Lisa Mastrangelo is an Associate Professor of English and Director of the Writing Program at Centenary University in Hackettstown, NJ. In addition to being a former President of the Coalition of Feminist Scholars in the History of Rhetoric and Composition, she was a former assistant editor of Peitho. She also served as a co-editor of WPA: Writing Program Administration. She has published on WPA work, the history of writing instruction (particularly at 19th century women’s colleges), and community cookbooks.
Abstract: This retrospective offers a narrative of Peitho’s origin as a newsletter and the long process of turning it into a scholarly journal. We provide institutional history about the Coalition of Feminist Scholars in the History of Rhetoric and Composition and individual people who were heavily involved in producing both the newsletter and the journal. Throughout, we attend closely to realities of academia, including the cachet of peer-reviewed research, and labor issues such as compensation for editorial work.Tags: Advisory Board, collaboration, editorial board, founding, institutional history, labor issues, Peitho
Our collaborations usually begin with Barb saying “How hard can this be?” or some variation thereof. Peitho’s journey from a newsletter to a journal began in just this way. And how hard could it be? we thought. The newsletter already existed, the Coalition was supportive, and the Coalition had been committed since its founding to feminist research throughout the history of composition and rhetoric. If our lives were narrated, the voiceover would have said “It would, in fact, be very hard.” Oh, our naivete.
Peitho: The Newsletter of the Coalition of Women Scholars in the History of Rhetoric and Composition launched its first issue in Fall 1996—three years after the creation of the Coalition—under the stewardship of Kay Halasek and Susan C. Jarratt. The impetus for both the group and the newsletter “was a felt sense of isolation” and a desire to “forge connections across generations and institutions” (Letter from the Editors).
The first letter from the editors opened with
Despite the competition to name the newsletter, Peitho remained Peitho.
Halasek stepped down in 2002 and Susan Romano became co-editor. In 2006, the newsletter went into hiatus for three years. During that time, the Board, led by Lynée Lewis Gaillet, explored converting the newsletter into a print journal. Coalition members were committed, not only to feminist scholarship, but also to greater opportunities for diverse scholars in our field to publish, as well as the mentoring opportunities that such a conversion might provide. The Coalition was also responding to a historical moment. As Patricia Bizzell notes in the “Foreword” to Royster and Kirsch’s Feminist Rhetorical Practices, by 2007 “we all had a sense that feminist research in rhetoric had reached a life-cycle milestone, that its theories and methods were ready to be consolidated and applied more broadly” (ix). We had moved beyond our initial largely essentialist practices, where we attempted to add the history of women onto the histories that we already knew, and had moved towards systematic readings of rhetorical history through a feminist lens.

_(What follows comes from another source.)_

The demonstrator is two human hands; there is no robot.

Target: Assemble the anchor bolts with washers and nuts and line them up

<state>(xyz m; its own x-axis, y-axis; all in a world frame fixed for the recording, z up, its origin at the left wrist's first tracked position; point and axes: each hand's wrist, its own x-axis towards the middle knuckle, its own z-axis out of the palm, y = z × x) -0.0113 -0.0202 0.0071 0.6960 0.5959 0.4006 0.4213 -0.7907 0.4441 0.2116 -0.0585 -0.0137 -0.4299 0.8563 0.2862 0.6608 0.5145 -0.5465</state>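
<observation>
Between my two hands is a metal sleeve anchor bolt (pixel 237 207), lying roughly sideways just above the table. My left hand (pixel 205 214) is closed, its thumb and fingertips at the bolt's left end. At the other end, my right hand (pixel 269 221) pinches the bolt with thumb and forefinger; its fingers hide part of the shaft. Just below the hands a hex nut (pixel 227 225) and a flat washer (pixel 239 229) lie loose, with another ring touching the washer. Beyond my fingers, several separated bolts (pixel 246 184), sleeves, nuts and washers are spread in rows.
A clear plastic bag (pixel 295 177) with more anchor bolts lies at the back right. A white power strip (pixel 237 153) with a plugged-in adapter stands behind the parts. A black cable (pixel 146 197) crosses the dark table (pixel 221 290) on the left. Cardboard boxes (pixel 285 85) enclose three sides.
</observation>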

This broader view of feminist rhetorical history required a wider publishing venue.
It soon became evident, however, that a single print issue would require 90 percent of the Coalition’s meager bank account. Without a solid revenue stream (memberships were $5 for grad students and $10 for faculty), the Coalition soon realized that print was an impossible and unattainable dream. An electronic newsletter was the best option at the time: it would be significantly less costly, requiring minimal fiscal outlay by the Coalition because the labor involved would be pro bono; allow the Coalition to reach more people; grant the Coalition time to plan for the peer-reviewed journal, and give the Coalition the capacity to publish a wider modality of texts.
Barb, Coalition President at the time, relaunched Peitho as an electronic newsletter in 2009. Conversion into a peer-reviewed journal also addressed our ethical concerns of asking untenured scholars to publish in a non-peer-reviewed newsletter. In 1996, publication in the newsletter was seen as a positive, but by the time we took over, peer-review publications had become much more heavily weighted in tenure and promotion cases. This meant authors fell into one of two groups: 1) well-established and tenured professors, which perpetuated the perception of an insular community, and 2) grad students early in their careers, where publishing in a newsletter was seen as acceptable way to gain experience, even if it didn’t count for much on the curriculum vitae. When queried by non-tenured authors, Barb’s standard answer was “We’d love to have it, but we aren’t peer-reviewed, and an article with us won’t count as much in your job search or tenure packet.” Although some chose to publish with us, more rightfully did not. Some of those who chose to submit regardless, we redirected towards peer-reviewed publications which would better support their careers. This was often difficult because publication venues for feminist historical work were few at the time—we could, and did, count them on one hand—but we did not feel like we could ethically take away the possibility of a peer-reviewed publication from young scholars. One way we addressed this issue was to begin publishing the Wednesday night talks and notes from the mentoring tables. This allowed us to meet both objectives of the Coalition’s mission.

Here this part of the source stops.